### Task objective
While you copy the lines below, skip the pictures and keep the rest exact.

Recorded information: Begin

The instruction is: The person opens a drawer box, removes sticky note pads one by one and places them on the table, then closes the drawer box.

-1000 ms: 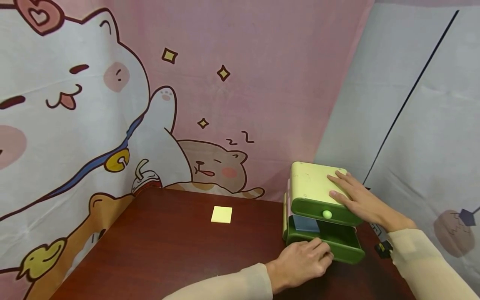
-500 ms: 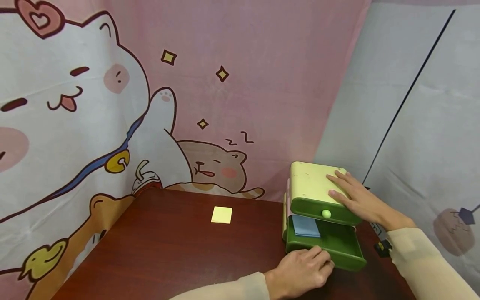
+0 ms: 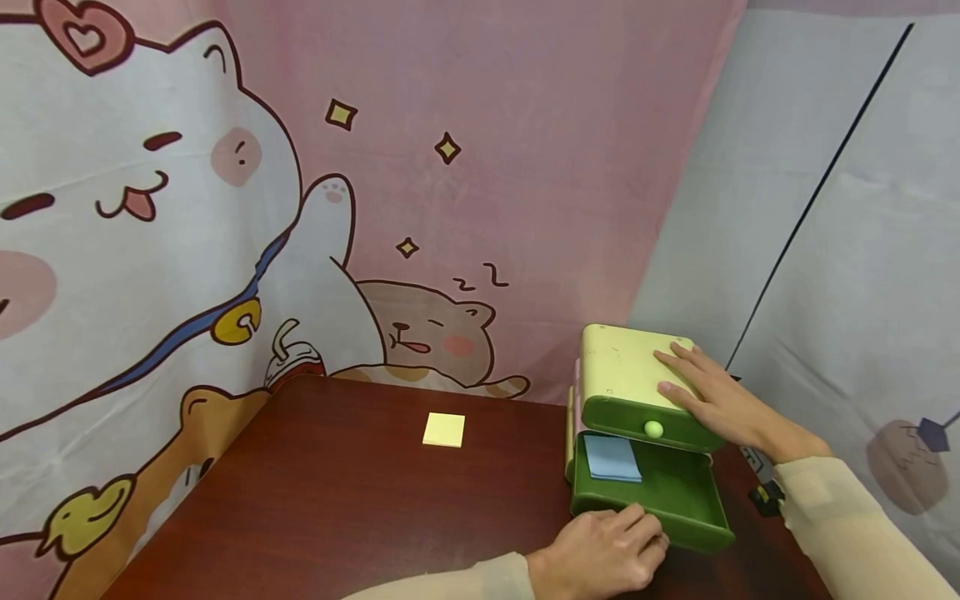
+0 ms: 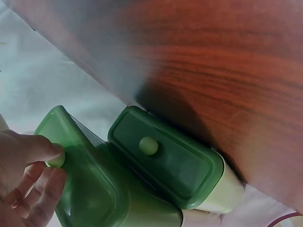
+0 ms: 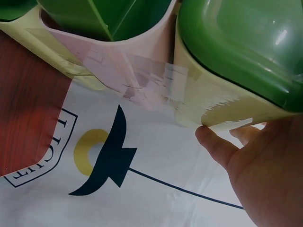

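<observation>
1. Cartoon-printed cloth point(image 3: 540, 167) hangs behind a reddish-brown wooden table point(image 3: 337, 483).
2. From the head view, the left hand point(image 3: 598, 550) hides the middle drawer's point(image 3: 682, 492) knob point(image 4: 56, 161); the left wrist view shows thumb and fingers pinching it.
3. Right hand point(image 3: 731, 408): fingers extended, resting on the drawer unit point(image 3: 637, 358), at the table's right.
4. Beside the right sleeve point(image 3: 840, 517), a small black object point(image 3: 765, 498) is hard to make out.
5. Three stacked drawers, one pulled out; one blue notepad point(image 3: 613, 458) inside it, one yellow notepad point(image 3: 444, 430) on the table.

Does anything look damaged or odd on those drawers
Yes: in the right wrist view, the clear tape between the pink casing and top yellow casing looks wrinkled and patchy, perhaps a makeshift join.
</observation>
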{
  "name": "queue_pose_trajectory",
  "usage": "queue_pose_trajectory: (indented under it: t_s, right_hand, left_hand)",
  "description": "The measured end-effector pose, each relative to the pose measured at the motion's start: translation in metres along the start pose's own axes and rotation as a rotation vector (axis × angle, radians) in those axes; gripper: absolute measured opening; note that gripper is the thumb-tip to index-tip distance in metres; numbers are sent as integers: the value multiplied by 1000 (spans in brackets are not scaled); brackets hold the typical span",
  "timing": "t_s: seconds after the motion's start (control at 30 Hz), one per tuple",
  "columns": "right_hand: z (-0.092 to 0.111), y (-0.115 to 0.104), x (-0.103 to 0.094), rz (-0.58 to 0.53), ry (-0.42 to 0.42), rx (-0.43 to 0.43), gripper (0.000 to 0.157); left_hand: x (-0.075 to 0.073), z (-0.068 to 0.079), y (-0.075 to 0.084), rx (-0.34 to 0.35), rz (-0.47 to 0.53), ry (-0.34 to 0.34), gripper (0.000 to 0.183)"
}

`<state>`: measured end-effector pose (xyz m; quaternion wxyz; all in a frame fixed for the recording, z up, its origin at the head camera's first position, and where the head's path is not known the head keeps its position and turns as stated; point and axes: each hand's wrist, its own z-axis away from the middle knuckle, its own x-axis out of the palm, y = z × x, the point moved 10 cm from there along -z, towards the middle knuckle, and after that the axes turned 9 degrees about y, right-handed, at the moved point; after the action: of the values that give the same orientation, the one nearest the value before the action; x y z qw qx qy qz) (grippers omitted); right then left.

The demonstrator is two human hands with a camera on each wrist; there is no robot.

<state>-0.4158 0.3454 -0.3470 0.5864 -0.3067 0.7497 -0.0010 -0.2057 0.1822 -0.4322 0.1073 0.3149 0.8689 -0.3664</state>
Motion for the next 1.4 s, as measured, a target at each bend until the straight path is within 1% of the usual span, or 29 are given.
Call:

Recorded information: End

### Your response
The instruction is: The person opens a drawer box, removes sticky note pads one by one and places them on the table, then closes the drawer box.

-1000 ms: 
-500 ms: 
+0 ms: 
+0 ms: 
+0 ms: 

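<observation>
1. Cartoon-printed cloth point(image 3: 540, 167) hangs behind a reddish-brown wooden table point(image 3: 337, 483).
2. From the head view, the left hand point(image 3: 598, 550) hides the middle drawer's point(image 3: 682, 492) knob point(image 4: 56, 161); the left wrist view shows thumb and fingers pinching it.
3. Right hand point(image 3: 731, 408): fingers extended, resting on the drawer unit point(image 3: 637, 358), at the table's right.
4. Beside the right sleeve point(image 3: 840, 517), a small black object point(image 3: 765, 498) is hard to make out.
5. Three stacked drawers, one pulled out; one blue notepad point(image 3: 613, 458) inside it, one yellow notepad point(image 3: 444, 430) on the table.

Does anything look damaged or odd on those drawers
Yes: in the right wrist view, the clear tape between the pink casing and top yellow casing looks wrinkled and patchy, perhaps a makeshift join.
</observation>
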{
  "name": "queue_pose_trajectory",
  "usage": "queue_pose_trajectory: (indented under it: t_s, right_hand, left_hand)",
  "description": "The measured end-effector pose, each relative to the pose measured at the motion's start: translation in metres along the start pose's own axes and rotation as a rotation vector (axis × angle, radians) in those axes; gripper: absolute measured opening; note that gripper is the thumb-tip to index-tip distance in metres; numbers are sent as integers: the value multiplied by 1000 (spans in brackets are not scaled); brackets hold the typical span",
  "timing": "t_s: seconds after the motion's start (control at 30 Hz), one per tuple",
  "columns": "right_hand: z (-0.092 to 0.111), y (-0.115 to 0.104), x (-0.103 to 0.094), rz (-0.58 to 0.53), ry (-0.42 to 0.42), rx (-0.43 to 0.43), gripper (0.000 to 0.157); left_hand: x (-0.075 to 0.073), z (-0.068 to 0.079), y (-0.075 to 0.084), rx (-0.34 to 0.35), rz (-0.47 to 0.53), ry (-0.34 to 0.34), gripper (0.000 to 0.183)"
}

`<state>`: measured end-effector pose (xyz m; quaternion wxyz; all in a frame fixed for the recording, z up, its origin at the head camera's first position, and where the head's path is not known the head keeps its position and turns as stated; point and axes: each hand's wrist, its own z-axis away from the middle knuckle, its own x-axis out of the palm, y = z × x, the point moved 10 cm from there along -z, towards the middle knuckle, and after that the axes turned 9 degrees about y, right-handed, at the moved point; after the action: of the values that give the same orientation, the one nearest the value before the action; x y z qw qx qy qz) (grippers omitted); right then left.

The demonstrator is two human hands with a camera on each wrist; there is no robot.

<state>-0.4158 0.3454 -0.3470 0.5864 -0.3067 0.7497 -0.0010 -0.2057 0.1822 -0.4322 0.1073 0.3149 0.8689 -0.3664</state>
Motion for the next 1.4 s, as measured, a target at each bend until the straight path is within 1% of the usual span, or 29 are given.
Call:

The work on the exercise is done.